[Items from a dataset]
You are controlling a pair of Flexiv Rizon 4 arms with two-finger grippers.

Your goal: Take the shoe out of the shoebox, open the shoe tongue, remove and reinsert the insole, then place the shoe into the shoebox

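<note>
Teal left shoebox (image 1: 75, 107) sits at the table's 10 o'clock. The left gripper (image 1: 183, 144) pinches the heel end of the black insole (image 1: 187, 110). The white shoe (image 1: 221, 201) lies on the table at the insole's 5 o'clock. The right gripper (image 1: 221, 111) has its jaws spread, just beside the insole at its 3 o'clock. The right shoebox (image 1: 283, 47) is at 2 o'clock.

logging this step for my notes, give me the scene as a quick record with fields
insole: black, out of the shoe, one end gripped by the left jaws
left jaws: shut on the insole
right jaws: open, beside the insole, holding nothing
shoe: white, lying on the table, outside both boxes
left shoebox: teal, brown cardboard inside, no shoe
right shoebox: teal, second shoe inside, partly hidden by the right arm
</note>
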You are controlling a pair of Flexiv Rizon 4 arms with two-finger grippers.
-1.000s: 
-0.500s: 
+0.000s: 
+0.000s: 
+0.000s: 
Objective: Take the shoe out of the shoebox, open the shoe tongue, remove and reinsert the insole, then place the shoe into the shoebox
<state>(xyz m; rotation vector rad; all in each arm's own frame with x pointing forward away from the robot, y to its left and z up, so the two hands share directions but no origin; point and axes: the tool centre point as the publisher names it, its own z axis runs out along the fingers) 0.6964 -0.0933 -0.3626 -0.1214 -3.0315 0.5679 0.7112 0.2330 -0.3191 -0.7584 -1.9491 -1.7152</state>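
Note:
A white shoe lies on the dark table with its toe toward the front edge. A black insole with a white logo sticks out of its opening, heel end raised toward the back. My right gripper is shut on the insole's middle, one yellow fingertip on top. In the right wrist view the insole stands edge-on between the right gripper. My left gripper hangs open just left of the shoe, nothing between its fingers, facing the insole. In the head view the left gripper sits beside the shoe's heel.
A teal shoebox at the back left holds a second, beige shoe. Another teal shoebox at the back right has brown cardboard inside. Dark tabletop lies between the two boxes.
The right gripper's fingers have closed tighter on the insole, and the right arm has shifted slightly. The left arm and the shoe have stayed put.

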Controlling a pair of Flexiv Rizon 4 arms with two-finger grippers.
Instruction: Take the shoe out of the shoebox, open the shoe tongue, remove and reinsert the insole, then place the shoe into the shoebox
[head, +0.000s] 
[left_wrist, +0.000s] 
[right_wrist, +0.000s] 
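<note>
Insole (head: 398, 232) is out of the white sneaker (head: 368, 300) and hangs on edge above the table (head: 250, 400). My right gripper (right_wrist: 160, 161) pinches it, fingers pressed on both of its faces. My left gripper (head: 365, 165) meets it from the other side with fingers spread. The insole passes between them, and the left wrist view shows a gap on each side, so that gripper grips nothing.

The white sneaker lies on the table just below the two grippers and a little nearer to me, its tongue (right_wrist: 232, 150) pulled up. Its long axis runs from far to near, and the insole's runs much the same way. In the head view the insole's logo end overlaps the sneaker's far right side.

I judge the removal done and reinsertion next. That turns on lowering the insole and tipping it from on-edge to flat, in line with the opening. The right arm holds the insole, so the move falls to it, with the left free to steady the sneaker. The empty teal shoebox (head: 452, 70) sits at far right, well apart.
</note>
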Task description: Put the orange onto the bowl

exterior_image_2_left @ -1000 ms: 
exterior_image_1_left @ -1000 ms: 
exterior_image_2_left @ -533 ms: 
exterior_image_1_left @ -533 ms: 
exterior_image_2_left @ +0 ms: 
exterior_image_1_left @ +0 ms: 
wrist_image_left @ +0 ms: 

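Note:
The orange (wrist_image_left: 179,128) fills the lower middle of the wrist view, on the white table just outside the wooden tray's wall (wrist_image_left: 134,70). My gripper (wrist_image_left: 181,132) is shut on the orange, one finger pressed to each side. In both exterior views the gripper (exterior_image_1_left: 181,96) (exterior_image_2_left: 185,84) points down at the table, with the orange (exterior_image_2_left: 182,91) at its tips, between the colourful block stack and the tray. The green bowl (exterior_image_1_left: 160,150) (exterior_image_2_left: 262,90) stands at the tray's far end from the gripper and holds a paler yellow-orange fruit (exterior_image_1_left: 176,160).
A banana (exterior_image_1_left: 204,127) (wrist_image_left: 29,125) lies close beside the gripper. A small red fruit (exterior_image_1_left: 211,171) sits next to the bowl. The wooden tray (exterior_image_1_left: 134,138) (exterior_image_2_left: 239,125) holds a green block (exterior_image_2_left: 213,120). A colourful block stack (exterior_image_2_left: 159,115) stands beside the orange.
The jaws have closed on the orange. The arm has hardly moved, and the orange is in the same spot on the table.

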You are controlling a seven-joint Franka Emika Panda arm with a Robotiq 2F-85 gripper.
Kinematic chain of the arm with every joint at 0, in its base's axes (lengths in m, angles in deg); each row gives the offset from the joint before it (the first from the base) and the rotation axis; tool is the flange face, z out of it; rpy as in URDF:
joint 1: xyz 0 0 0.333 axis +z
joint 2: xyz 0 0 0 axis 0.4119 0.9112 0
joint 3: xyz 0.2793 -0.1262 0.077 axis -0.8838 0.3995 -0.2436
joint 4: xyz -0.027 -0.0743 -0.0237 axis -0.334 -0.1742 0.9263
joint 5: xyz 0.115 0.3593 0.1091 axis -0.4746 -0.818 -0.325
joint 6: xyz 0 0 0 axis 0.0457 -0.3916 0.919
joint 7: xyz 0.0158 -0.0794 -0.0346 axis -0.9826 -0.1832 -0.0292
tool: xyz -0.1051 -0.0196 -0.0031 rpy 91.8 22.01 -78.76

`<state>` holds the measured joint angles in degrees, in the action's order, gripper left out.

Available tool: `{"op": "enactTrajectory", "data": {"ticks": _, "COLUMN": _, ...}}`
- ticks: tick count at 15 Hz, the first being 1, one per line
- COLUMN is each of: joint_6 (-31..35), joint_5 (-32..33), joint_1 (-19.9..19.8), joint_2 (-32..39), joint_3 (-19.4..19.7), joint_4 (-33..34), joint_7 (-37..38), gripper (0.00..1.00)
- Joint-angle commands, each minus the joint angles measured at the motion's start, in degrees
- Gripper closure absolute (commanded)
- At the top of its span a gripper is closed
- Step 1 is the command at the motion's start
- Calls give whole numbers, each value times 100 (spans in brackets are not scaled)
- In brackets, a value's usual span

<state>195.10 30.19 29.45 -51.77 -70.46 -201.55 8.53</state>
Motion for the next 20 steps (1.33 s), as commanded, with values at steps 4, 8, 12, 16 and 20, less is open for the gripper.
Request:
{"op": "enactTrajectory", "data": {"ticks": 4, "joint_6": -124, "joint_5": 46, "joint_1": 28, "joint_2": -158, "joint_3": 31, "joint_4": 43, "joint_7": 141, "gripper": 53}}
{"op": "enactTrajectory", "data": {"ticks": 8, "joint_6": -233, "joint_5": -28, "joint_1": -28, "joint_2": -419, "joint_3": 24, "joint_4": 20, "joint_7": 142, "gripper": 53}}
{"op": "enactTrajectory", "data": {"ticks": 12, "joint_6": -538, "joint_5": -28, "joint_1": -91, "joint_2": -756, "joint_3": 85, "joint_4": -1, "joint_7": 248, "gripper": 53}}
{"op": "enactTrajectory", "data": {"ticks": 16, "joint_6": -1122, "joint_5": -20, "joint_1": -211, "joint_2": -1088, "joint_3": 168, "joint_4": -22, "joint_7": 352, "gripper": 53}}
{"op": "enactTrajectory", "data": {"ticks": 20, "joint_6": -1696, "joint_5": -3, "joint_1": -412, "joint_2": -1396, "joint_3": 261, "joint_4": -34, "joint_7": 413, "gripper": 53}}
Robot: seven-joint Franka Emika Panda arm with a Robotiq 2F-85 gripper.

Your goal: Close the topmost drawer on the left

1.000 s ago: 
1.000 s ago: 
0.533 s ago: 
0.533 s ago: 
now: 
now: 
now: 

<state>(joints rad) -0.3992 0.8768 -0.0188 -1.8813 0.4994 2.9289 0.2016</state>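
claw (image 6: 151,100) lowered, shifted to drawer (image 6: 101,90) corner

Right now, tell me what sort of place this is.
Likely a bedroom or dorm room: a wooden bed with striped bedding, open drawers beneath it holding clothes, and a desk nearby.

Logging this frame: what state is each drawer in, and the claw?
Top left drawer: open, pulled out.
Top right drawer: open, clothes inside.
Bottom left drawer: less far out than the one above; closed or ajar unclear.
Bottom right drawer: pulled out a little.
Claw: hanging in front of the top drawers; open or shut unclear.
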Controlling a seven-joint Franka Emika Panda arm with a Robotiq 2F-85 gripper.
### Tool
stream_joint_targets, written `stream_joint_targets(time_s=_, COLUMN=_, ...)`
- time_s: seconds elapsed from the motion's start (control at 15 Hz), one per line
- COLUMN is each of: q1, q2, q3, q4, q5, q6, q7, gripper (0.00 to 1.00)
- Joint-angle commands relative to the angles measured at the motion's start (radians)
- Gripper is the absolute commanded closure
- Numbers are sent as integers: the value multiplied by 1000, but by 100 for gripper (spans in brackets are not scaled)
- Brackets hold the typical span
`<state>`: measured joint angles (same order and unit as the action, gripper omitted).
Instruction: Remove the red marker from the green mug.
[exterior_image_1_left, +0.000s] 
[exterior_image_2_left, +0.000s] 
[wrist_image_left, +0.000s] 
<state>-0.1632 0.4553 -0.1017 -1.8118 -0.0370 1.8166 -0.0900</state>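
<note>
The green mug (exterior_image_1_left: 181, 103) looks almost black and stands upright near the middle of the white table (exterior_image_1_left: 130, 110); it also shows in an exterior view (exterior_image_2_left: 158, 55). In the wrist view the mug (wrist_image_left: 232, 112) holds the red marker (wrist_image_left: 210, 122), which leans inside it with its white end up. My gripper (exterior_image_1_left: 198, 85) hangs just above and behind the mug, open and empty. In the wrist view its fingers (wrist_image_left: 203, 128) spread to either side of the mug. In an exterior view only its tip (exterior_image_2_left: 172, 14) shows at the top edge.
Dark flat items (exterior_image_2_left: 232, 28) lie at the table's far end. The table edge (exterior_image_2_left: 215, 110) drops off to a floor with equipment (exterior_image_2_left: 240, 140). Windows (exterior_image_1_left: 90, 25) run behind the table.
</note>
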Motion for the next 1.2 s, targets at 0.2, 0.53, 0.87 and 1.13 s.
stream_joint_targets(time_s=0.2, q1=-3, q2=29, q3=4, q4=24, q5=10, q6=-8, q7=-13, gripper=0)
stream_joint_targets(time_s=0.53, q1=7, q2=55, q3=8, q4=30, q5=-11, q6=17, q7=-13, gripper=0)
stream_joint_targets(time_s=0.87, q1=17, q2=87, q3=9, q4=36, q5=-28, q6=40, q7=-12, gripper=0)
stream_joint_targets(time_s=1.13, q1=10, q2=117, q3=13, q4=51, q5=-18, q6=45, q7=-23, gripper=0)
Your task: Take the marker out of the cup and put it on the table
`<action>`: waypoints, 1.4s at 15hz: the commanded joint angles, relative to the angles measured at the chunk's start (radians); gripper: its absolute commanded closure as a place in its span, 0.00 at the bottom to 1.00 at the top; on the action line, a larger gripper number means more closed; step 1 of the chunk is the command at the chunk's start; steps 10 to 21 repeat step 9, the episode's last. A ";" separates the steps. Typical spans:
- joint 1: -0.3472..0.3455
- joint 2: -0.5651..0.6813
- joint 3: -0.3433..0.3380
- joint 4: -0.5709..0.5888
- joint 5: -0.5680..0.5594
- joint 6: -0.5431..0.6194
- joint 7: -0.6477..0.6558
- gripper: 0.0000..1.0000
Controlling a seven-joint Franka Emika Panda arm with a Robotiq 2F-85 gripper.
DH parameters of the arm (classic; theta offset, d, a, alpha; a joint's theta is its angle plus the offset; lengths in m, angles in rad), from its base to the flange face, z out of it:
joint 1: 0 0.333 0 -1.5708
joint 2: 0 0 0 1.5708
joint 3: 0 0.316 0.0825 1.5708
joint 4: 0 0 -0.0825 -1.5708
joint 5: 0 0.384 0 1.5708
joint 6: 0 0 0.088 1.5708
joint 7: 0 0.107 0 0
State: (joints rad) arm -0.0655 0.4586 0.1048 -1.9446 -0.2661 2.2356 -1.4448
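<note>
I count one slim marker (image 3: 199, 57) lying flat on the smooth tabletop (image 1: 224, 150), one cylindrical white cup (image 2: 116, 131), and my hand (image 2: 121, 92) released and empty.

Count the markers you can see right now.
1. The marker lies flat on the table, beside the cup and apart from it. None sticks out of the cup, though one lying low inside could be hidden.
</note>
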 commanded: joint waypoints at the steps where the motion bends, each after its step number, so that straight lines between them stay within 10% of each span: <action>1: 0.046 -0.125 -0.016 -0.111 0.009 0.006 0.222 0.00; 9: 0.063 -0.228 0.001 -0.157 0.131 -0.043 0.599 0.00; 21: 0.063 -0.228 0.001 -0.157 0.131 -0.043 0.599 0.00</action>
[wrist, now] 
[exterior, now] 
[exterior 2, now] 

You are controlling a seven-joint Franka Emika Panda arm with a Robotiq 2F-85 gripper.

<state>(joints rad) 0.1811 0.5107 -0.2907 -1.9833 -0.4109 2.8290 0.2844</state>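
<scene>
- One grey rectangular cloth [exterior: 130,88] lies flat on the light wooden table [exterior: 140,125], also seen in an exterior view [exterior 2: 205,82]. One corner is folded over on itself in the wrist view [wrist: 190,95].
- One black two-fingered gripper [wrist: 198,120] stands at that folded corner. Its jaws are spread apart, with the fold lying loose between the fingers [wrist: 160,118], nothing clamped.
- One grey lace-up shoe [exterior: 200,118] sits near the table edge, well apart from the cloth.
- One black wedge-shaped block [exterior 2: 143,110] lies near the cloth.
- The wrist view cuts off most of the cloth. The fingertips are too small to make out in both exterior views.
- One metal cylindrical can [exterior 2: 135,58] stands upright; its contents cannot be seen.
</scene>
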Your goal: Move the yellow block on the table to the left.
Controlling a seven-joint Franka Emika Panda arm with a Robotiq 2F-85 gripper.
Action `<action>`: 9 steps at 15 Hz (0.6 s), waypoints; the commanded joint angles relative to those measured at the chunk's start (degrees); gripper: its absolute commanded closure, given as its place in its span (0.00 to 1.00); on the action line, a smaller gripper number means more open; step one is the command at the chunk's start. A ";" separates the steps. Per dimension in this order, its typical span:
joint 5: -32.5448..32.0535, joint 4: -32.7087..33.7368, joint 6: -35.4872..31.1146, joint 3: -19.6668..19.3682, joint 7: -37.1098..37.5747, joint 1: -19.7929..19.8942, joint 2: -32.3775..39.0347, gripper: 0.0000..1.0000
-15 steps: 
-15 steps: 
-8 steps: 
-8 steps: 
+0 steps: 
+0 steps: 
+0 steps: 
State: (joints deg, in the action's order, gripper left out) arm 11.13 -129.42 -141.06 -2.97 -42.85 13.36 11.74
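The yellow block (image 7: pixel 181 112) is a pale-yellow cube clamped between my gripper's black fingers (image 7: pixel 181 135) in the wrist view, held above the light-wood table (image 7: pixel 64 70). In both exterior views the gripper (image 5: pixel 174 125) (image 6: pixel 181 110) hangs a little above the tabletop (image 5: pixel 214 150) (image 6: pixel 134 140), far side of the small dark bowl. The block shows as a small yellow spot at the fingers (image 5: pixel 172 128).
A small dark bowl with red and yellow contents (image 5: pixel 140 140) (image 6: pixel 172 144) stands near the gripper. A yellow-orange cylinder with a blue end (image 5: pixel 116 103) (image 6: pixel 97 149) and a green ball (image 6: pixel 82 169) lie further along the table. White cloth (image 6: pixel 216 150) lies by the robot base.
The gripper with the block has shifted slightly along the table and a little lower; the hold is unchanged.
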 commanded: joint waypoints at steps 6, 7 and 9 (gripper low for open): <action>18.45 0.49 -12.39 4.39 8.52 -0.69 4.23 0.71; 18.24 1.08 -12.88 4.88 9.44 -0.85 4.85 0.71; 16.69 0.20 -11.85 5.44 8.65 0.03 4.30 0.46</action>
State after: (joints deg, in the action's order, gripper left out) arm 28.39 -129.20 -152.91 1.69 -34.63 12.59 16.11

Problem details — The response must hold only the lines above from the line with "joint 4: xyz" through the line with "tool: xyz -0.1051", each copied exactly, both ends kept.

Answer box —
joint 4: xyz -0.027 -0.0743 -0.0237 axis -0.334 -0.1742 0.9263
joint 5: xyz 0.115 0.3593 0.1091 axis -0.4746 -0.818 -0.325
joint 6: xyz 0 0 0 axis 0.0457 -0.3916 0.919
joint 7: xyz 0.0158 -0.0794 -0.0346 axis -0.9826 -0.1832 -0.0292
tool: xyz -0.1051 -0.0196 -0.0031 rpy 91.8 22.01 -78.76

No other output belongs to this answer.